Task to complete: For this task, copy the data that follows exactly, keeping every character.

Start of Block

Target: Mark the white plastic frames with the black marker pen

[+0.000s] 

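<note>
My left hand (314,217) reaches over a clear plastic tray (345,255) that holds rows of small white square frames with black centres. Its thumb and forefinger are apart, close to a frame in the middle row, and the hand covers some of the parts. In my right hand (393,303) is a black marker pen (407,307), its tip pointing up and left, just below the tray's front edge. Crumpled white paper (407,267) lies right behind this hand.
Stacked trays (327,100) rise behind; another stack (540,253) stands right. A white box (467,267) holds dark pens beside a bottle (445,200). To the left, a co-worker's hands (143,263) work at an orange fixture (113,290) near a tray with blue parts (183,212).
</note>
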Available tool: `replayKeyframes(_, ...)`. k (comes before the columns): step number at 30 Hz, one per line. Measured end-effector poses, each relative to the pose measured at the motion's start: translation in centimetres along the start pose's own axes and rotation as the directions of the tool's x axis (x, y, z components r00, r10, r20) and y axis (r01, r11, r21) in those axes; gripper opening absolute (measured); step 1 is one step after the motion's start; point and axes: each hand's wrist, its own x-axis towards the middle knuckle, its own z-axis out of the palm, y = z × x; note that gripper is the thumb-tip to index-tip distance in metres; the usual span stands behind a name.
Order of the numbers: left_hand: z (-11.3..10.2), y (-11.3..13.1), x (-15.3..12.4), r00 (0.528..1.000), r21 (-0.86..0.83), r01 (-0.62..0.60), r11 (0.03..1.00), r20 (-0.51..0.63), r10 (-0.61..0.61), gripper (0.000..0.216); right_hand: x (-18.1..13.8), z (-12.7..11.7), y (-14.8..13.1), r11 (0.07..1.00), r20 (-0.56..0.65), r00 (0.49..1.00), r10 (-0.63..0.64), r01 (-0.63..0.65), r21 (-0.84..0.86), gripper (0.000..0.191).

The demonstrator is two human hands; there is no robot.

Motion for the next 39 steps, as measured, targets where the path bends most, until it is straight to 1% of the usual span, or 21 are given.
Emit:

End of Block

Reply to the exercise:
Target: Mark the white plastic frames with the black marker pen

[+0.000s] 

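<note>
My left hand (314,217) reaches over a clear plastic tray (345,255) that holds rows of small white square frames with black centres. Its thumb and forefinger are apart, close to a frame in the middle row, and the hand covers some of the parts. In my right hand (393,303) is a black marker pen (407,307), its tip pointing up and left, just below the tray's front edge. Crumpled white paper (407,267) lies right behind this hand.
Stacked trays (327,100) rise behind; another stack (540,253) stands right. A white box (467,267) holds dark pens beside a bottle (445,200). To the left, a co-worker's hands (143,263) work at an orange fixture (113,290) near a tray with blue parts (183,212).
</note>
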Available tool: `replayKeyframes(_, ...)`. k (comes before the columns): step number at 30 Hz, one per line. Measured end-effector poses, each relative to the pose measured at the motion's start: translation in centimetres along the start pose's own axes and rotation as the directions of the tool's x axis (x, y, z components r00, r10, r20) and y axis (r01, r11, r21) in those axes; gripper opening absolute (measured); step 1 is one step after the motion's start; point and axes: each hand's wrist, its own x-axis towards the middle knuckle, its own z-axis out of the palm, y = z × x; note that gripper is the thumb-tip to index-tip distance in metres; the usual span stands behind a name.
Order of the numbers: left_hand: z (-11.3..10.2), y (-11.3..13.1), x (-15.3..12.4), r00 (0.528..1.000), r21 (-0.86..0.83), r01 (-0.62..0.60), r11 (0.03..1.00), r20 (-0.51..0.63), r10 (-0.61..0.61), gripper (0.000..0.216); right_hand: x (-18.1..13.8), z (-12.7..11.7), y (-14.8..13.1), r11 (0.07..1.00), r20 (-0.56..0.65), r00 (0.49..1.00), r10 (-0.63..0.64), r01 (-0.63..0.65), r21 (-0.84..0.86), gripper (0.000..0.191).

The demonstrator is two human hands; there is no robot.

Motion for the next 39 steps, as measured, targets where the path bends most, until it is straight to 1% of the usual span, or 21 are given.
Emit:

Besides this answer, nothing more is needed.